The recent National Housing Federation’s East of England Home Truths 2016/17 report[i] revealed the seriousness of the housing crisis facing local people, with a shortfall of 58,000 affordable homes across the region.

Across the whole of the East of England, the average home costs around 10 times the average salary. But in the Dacorum area, while the average salary is £33,119, the average house price is £411,712 – 12.4% higher. Only those earning over £94,000 would be able to afford an 80% mortgage in Dacorum.

It’s a similar picture in St Albans, where the average salary is £42,489, but the average house price is £545,777 – 12.8 times higher. In fact, you’d need to earn more than £124,000 to be able to afford an 80% mortgage in St Albans, making it the most expensive area in the East of England in which to own a home. 

Bettie said: “I previously rented in Watford and Enfield, but the extra money I’m saving with Hightown’s intermediate rent scheme means I have a much better chance of being able to buy a home. It’s a lovely flat too – the bills are low, there’s lots of natural light coming into the living room and it’s a really good quality build.”

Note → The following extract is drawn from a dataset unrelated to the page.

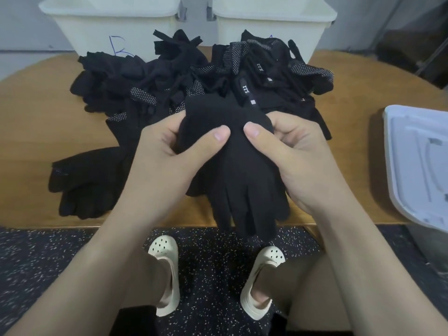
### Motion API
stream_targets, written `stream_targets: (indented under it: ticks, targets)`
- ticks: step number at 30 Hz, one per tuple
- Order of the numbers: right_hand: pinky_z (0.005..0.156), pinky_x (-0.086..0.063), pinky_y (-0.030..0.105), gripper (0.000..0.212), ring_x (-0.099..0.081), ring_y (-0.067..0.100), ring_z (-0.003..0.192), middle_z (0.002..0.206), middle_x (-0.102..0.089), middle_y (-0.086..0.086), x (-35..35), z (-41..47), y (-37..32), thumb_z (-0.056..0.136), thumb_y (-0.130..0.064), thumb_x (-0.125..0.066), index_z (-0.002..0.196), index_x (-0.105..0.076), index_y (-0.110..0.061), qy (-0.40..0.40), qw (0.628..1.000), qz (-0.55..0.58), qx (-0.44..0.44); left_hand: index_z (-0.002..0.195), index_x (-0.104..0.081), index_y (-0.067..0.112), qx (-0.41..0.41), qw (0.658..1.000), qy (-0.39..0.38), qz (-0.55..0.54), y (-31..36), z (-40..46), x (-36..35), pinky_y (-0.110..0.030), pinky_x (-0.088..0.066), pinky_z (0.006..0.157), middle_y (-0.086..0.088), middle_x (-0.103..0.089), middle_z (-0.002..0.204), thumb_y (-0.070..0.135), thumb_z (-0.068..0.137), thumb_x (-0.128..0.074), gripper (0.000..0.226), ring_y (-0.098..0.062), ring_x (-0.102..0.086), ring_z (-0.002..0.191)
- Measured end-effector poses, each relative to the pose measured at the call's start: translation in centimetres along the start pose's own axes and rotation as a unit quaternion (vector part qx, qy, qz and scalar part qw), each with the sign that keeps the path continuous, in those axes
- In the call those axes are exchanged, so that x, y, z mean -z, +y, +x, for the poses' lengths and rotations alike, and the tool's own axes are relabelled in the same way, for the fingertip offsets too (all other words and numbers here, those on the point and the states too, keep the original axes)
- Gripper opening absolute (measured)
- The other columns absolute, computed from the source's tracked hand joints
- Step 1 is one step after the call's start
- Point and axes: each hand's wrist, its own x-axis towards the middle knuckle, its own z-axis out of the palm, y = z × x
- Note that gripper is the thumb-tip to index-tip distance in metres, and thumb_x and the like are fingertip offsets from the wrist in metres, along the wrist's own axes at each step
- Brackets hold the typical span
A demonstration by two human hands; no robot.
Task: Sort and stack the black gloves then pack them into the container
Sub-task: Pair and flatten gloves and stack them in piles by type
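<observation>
Head view: left hand [169,141], right hand [286,146] both pinching soft matte black glove [237,180], fabric fingers drooping

gloves [232,161] black, some white-dotted | bins [114,23] white | table [36,112] tan

Left hand [169,141] and right hand [288,144] both grip the cuff end of one black glove [232,180], thumbs on top and nearly touching; its fingers hang toward 6 o'clock past the bench [36,132] edge. Loose glove pile [198,78] at 12 o'clock. One glove lies flat [84,187] at 9 o'clock. Two white bins [111,23] [271,23] behind the pile. White lid [417,166] at 3 o'clock.
</observation>
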Motion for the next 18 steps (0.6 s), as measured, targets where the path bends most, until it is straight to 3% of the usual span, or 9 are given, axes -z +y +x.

The mother-of-four grown-up children has recently become a grandmother and her flat is well-placed for her family to visit, as well as being just a short walk into town.

She added: “Despite being close to the station, the estate feels secluded and the grounds always look good. It’s also really handy having an underground parking space.”

Hightown, a charitable housing association which aims to help people unable to afford to rent or buy at market rates, is committed to addressing the issues revealed by the Home Truths report. It has a development programme that will deliver around 1,000 new affordable homes over the next two years.

These include 53 intermediate rent flats being built as part of the new “Maylands Plaza” scheme on the site of a redundant call centre on Maylands Avenue, Hemel Hempstead, which should be complete by the autumn.

It is also due to finish work on 24 new flats for intermediate rent on the former Beaufort House site in Grosvenor Road, St Albans, by the end of the year.